Mit einem undefinierbaren Grunzen dreht er sich zu der Frau im Hafen.
„Geh vor, Bobby. Ich hab hier noch etwas zu erledigen.“
Mit langen Schritten kehrt er zur Fahrerkabine zurück. Dabei murmelt er verhalten vor sich hin. Ich ignoriere seine Flüche und folge ihm. Ohne das Motorengeräusch klackern meine High Heels über das Deck. Alexander kniet sich neben die Ritze, in der das Handy liegt. Von hinten beuge ich mich über seine Schulter.

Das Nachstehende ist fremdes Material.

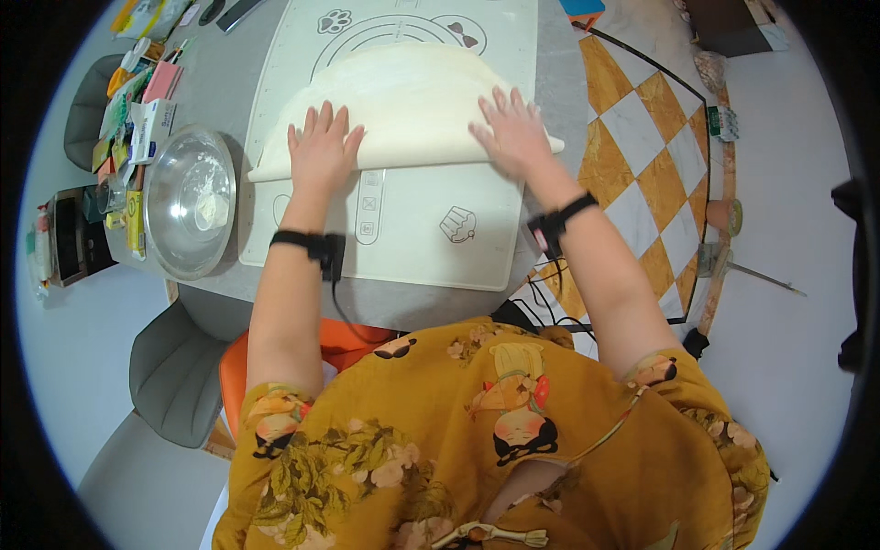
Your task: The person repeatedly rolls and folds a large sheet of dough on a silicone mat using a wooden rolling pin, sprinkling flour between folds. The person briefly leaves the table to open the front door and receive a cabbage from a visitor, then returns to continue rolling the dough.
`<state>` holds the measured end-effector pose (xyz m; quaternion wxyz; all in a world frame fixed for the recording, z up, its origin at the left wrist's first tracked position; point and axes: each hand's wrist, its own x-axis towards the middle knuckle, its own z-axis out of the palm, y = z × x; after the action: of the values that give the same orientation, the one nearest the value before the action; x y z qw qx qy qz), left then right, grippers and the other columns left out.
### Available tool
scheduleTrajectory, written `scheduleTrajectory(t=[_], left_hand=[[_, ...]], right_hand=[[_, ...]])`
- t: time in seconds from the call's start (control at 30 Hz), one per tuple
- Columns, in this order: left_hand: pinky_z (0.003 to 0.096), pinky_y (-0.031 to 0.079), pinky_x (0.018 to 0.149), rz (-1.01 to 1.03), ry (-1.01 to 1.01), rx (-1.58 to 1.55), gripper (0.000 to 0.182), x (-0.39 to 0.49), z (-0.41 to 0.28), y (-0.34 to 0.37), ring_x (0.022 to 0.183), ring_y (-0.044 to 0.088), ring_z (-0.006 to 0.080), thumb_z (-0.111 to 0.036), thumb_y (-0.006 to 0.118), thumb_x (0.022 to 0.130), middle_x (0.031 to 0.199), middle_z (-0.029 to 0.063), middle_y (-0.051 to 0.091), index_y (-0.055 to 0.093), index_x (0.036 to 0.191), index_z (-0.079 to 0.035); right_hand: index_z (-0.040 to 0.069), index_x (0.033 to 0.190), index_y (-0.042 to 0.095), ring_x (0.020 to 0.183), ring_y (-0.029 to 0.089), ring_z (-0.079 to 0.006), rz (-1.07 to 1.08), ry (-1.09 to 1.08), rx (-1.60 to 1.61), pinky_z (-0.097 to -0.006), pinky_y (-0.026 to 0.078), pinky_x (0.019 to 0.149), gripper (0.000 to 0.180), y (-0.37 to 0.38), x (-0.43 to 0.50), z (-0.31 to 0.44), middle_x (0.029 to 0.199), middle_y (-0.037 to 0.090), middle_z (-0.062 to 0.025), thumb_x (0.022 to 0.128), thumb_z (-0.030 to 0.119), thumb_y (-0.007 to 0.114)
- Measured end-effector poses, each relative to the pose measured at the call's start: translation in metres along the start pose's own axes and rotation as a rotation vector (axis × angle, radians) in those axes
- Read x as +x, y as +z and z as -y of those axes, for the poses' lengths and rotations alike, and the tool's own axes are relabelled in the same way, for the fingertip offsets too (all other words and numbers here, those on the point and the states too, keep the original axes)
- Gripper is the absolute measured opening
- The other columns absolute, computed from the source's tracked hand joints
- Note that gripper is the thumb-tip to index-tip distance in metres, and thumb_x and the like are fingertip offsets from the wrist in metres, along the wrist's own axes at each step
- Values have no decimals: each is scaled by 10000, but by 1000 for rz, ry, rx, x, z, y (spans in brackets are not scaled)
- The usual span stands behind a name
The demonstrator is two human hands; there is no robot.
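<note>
A wide sheet of pale dough (412,89) lies on a white silicone baking mat (412,258) printed with drawings and measuring marks. Its near edge forms a straight, thick roll across the mat; whether a rolling pin is inside cannot be seen. My left hand (323,148) rests palm down on the left part of this roll, fingers spread over the dough. Near the roll's right end, my right hand (509,134) also lies flat with its fingers apart. A narrow tip of the roll sticks out past the right hand, beyond the mat's edge.
Left of the mat stands a steel bowl (189,240) with white flour inside. Boxes (151,130) and other small items crowd the table's left side. A grey chair (182,371) and an orange chair (234,371) are at the near side. Cables (550,302) hang by the table's right edge.
</note>
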<state>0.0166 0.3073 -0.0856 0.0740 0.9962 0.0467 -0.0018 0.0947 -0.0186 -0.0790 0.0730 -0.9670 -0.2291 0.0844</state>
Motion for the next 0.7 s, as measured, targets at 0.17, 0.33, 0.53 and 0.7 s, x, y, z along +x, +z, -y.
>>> scheduleTrajectory(t=[0.17,0.33,0.53,0.7], left_hand=[[620,124,1250,-16,51,-33,718,-106,-6,-5,1576,209,394,-444,561,1004,1693,158,290,353,1618,-133],[636,114,1248,-104,41,-29,671,-66,0,0,1568,221,410,-463,519,1036,1672,159,331,380,1599,-126],[691,148,1211,84,-241,-33,544,-44,-36,-1,1547,269,415,-469,490,1061,1612,132,441,542,1483,-128],[620,165,1238,-313,-610,-380,674,-122,-89,30,1538,209,507,-370,661,993,1643,318,266,445,1551,-58]], right_hand=[[108,1605,374,1574,203,-415,31,-119,32,-599,196,1253,763,1,-114,12,1696,281,-170,1008,560,517],[93,1605,368,1569,212,-427,-63,-111,4,-633,201,1238,764,-3,-57,-6,1695,280,-172,1024,575,487],[54,1609,342,1556,262,-407,313,-265,110,-576,263,1231,760,-24,-35,-9,1690,290,-180,1045,543,482],[52,1547,454,1428,485,-360,491,-500,357,-465,394,1177,669,-49,-46,-54,1545,502,-212,1033,469,555]])
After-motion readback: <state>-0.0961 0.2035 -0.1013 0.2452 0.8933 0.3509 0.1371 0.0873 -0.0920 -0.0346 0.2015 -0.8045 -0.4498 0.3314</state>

„Sie brauchen ein Werkzeug. Mit den Fingern geht es nicht, das habe ich ja bereits versucht.“ Er holt Luft und ich könnte schwören, er verdreht die Augen. Er schafft es aber, sich mit ausdruckslosem Gesicht zu mir umzudrehen. Hut ab! Mein Blick heftet sich auf seinen fein geschwungenen Mund. Wie fürs Küssen gemacht. Schnell verdränge ich diesen unpassenden Gedanken.
„Wissen Sie was, Lady, Sie gehen am besten von Bord, trinken einen Kaffee und lassen mich das in Ruhe machen.“ Unwillig verziehe ich das Gesicht. Es fällt mir schwer, die Kontrolle zum zweiten Mal an diesem Tag abzugeben. Aber er hat wohl recht. Ich neige zum Klugscheißertum, was Jill oft genug in Rage bringt.

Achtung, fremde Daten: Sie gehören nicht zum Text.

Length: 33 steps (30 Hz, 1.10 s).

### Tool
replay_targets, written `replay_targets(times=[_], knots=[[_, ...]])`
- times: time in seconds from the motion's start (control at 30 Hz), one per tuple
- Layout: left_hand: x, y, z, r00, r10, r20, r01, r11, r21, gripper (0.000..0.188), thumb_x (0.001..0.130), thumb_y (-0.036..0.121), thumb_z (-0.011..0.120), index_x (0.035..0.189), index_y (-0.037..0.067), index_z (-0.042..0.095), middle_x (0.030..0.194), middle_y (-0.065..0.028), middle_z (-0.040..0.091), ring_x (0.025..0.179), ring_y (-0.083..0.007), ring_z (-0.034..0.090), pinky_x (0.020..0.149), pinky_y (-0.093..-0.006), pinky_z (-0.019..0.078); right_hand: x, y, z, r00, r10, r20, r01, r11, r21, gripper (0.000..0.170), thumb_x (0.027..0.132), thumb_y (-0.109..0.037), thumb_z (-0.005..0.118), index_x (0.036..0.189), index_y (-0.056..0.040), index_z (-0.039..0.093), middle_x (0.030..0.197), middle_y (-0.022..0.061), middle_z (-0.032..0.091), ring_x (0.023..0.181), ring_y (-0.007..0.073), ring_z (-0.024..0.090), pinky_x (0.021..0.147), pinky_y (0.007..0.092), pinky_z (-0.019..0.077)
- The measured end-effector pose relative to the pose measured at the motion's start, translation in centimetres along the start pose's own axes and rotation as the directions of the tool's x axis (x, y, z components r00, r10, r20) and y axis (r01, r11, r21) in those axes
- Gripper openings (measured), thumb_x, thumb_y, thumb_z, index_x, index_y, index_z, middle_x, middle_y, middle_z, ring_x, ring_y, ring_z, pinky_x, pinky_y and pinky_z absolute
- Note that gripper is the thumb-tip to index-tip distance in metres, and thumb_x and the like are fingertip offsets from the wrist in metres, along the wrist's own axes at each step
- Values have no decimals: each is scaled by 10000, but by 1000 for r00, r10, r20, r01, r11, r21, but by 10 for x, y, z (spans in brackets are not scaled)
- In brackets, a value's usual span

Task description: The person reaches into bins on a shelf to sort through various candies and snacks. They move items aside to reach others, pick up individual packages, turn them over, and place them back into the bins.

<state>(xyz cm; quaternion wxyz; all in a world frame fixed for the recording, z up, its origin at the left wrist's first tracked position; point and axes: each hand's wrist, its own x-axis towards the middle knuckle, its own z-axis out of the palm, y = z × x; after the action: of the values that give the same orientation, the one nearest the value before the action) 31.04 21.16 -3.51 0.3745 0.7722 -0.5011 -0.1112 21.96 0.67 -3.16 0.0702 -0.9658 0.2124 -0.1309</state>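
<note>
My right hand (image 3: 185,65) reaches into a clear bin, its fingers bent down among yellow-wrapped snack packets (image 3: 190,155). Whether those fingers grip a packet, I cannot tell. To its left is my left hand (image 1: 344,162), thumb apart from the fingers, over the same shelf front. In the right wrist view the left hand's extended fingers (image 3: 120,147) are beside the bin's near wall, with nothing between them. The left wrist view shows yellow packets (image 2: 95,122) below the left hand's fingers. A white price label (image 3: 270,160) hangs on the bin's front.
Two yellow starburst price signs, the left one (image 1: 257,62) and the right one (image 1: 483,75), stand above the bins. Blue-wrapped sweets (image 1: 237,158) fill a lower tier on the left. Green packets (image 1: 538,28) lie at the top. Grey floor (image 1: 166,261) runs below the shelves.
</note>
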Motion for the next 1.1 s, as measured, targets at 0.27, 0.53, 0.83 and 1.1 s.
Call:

„Okay.“ Er wirkt verblüfft, dass ich mich so widerstandslos seinem Vorschlag füge. Sein Gesicht erhellt sich und er zeigt auf ein Lokal in unmittelbarer Nähe, dessen umlaufende Holzveranda Richtung Hafen zeigt. Seinem Blick folgend, stelle ich fest, dass seine ölverschmierten Finger kräftig, aber schmalgliedrig sind.
„Sehen Sie das Restaurant dort? „The Heidelberg“ gehört meinen Eltern. Gehen Sie doch mit Ihrer Tochter und Ihrem ... Mann dorthin und trinken Sie etwas auf meine Kosten. Sobald ich Ihr Handy geborgen habe, bringe ich es Ihnen.“ Wenn er nicht wütend ist, kann er sogar recht einnehmend sein. Meine Mundwinkel zucken unwillkürlich, als er Mister Chang für meinen Mann hält. Aber ich korrigiere ihn nicht. Wozu auch?

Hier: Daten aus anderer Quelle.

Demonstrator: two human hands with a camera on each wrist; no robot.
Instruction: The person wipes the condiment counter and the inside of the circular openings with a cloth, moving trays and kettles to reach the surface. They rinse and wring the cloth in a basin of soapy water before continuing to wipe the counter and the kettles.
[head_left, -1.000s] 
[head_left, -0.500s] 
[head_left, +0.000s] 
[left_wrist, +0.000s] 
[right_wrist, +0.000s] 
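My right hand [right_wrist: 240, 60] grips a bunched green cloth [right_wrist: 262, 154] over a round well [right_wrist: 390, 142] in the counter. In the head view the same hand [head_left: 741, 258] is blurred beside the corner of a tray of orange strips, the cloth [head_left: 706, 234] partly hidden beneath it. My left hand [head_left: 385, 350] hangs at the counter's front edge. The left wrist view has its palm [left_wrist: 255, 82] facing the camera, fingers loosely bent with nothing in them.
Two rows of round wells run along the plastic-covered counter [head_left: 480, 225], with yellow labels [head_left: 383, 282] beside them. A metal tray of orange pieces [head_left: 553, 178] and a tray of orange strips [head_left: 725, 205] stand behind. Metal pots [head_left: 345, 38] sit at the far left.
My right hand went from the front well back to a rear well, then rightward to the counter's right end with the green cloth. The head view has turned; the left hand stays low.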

„Also gut. Aber bitte beeilen Sie sich. Ich brauche es schnellstmöglich zurück.“ Ich lächle ihn an und sehe an seiner Miene, dass er über mein Entgegenkommen erstaunt ist. Meine Güte, er muss mich wirklich als Superzicke wahrgenommen haben, wenn er bei diesem dünnen Lächeln erfreut ist. Nachdenklich kaue ich an meiner Unterlippe und betrachte ein letztes Mal das eingeklemmte Telefon. Als ich den Blick hebe, schaut er ertappt weg und fährt sich durchs Haar. Er hat dickes, windzerzaustes, nussbraunes Haar, in das die Sonne einzelne helle Reflexe geblichen hat. Hat er mich etwa beobachtet, wie ich an der Lippe nage? Dieser Typ ist mit dem notorischen Schwerenöter Neil O`Ryan befreundet. Das färbt sicher ab. Er soll gar nicht erst auf dumme Gedanken kommen. Außerdem hat er eine Freundin. Oder Frau? Ich kann mir nicht verkneifen, rasch nach einem Ring an seinen Händen zu suchen. So weit ist es mit mir gekommen, dass mich ein Hinterwäldler reizt. Reiß dich zusammen!
„Sollte es kaputt sein, erwarte ich umgehend Ersatz.“ Ein letztes Mal schaue ich ihn streng an und stöckle dann vom Boot. Mein Abgang ist wegen der hohen Absätze auf der schwankenden Bootsbrücke nicht so souverän, wie von mir beabsichtigt. Aber an seinem fast vertrauten Schnauben, das mich verfolgt, erahne ich, dass mein Plan aufgegangen ist, ihn in die Schranken zu weisen.